Compressed charcoal, pencil, and eraser on bristol.  Techniques such as blending, smudging, and eraser marks were used to capture the contrast of light in the space and the detail and feeling of wetness during the rainy months.

Greenhouse_Ashley-Maine // Faculty: TJ Marston

Pencil, compressed charcoal, pen, and eraser on bristol. Techniques such as smudging and blending, shading, and detail pen work were combined to capture the heavy yet delicate feel of the space.

 

ImmersiveLandscape_Anielka-Arguello // DRAW Exhibition_// Faculty TJ Marston

Compressed charcoal and kneaded eraser on 35 individual sheets of bristol. The technique of breaking the image into a grid of multiple images allowed one to draw the organic nature of the tree as abstract forms – utilizing the creative right brain and its ability to see shapes precisely.  Only when the pieces are put together does one perceive the whole.  Charcoal as a medium allowed for easy blending between the individual sheets and reveal the contrast between light and dark on the tangled surface of the tree.

 

SOA Elevation_Mikhaile Solomon // Faculty: Roberto Rovira // Featured Image

Watercolor mixed media. Watercolor wash and pen convey the lines and bright color variations of this iconic Bernard Tschumi building in Miami.

 

 

SOA Passage_Bruno Sanabria // Faculty: Roberto Rovira

Watercolor mixed media. Watercolor wash convey the bright color and gray juxtaposition typical of this iconic Bernard Tschumi building in Miami.

 

Business Cantilever_Bruno Sanabria // Faculty: Roberto Rovira

Compressed charcoal, pencil, and eraser on blotting paper.  Techniques such as blending, smudging, and erasing to reveal highlights captured the contrast of light and texture with a cloudy sky beyond this angular campus building.

 

WaterfrontElevation_Jana Read // Faculty: Roberto Rovira

Marker on trace paper. Concept sketches/ideas for mixed-use site on the Miami River which would include terracing, walkways, open recreational space and plenty of vegetation.

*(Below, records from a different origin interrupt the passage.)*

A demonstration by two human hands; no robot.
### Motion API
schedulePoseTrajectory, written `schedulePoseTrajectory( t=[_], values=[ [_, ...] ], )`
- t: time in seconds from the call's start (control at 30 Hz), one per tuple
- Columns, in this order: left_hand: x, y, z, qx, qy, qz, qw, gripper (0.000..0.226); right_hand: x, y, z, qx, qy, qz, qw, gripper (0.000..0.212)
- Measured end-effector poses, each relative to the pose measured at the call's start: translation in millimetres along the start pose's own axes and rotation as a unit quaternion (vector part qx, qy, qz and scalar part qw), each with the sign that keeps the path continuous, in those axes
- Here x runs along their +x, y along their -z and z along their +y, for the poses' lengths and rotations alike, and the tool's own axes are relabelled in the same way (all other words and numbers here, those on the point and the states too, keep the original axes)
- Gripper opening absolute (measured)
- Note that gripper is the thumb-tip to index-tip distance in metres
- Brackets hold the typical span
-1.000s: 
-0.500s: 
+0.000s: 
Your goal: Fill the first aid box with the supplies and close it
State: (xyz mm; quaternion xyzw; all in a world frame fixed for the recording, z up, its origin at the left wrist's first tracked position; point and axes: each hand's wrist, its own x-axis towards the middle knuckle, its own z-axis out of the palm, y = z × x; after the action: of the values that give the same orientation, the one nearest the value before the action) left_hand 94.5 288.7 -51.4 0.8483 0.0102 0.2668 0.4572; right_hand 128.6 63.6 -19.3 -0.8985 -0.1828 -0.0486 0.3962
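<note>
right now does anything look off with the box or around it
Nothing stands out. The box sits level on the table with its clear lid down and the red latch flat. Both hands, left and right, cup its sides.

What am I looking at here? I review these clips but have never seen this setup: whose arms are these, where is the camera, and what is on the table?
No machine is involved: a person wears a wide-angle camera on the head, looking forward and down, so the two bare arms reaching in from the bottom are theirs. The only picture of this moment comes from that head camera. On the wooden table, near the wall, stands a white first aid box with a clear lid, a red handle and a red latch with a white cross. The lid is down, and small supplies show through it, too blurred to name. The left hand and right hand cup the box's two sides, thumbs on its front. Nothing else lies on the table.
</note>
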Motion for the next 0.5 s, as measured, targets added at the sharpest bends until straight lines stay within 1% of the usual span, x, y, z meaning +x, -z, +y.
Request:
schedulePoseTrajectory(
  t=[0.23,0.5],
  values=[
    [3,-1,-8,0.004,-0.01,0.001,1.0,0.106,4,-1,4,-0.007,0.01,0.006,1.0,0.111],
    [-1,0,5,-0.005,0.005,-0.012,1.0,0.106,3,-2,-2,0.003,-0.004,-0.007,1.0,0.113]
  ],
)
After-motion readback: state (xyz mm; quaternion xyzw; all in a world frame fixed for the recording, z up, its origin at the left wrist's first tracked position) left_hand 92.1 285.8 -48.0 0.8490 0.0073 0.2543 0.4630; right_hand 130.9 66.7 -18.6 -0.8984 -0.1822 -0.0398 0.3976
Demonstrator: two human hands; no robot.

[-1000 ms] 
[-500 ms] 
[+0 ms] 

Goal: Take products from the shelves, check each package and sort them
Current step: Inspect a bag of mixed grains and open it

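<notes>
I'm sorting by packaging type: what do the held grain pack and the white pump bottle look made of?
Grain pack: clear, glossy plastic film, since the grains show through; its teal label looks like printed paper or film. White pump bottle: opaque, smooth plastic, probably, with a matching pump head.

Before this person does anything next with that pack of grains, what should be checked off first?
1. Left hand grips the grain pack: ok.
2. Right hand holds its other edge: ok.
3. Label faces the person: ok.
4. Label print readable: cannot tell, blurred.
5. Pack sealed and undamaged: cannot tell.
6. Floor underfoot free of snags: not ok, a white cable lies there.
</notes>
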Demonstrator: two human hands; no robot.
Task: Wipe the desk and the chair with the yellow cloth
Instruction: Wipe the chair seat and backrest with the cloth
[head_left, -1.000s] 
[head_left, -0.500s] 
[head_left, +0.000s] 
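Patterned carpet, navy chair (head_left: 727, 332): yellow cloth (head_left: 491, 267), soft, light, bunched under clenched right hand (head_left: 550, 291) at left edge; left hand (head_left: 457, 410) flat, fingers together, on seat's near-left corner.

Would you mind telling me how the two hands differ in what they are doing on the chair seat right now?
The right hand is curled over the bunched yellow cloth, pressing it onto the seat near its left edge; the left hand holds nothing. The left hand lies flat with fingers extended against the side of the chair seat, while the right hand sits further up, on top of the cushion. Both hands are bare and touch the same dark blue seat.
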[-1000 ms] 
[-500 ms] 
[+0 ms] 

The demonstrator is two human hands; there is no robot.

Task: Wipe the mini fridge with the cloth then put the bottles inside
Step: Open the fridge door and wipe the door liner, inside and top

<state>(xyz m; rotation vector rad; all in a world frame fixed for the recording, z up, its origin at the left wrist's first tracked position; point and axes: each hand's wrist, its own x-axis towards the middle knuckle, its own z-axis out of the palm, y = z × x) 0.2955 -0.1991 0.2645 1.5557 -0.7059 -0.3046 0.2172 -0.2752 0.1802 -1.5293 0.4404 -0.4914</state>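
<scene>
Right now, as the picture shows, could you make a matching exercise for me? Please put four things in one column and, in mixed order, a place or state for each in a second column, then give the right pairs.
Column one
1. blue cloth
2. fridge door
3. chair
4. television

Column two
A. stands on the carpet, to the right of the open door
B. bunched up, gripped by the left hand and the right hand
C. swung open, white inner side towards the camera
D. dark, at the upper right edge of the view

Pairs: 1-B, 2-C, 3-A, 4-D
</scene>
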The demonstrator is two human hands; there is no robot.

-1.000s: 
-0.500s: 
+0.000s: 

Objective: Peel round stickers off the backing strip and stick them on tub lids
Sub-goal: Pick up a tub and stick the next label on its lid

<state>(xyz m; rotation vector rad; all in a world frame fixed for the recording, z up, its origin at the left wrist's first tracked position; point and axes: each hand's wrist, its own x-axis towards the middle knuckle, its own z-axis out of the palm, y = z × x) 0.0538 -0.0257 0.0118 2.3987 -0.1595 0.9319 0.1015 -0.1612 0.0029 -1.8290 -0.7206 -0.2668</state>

Waterfront Concept 2_Jana Read // Faculty: Roberto Rovira

Marker on trace paper.  Concept sketches/ideas for mixed-use site on the Miami River which would include terracing, walkways, open recreational space and plenty of vegetation.

Waterfront Concept 3_Jana Read // Faculty: Roberto Rovira

Marker on trace paper.  Concept sketches/ideas for mixed-use site on the Miami River which would include terracing, walkways, open recreational space and plenty of vegetation.

LightandTexture_Katherine-Jarosz // Faculty: TJ Marston

Compressed charcoal, pencil, and eraser on bristol. Various techniques such as layering mark making, blending, and eraser marks were used to capture the dynamic nature of light finding its way through the densely vegetated trellis walkway.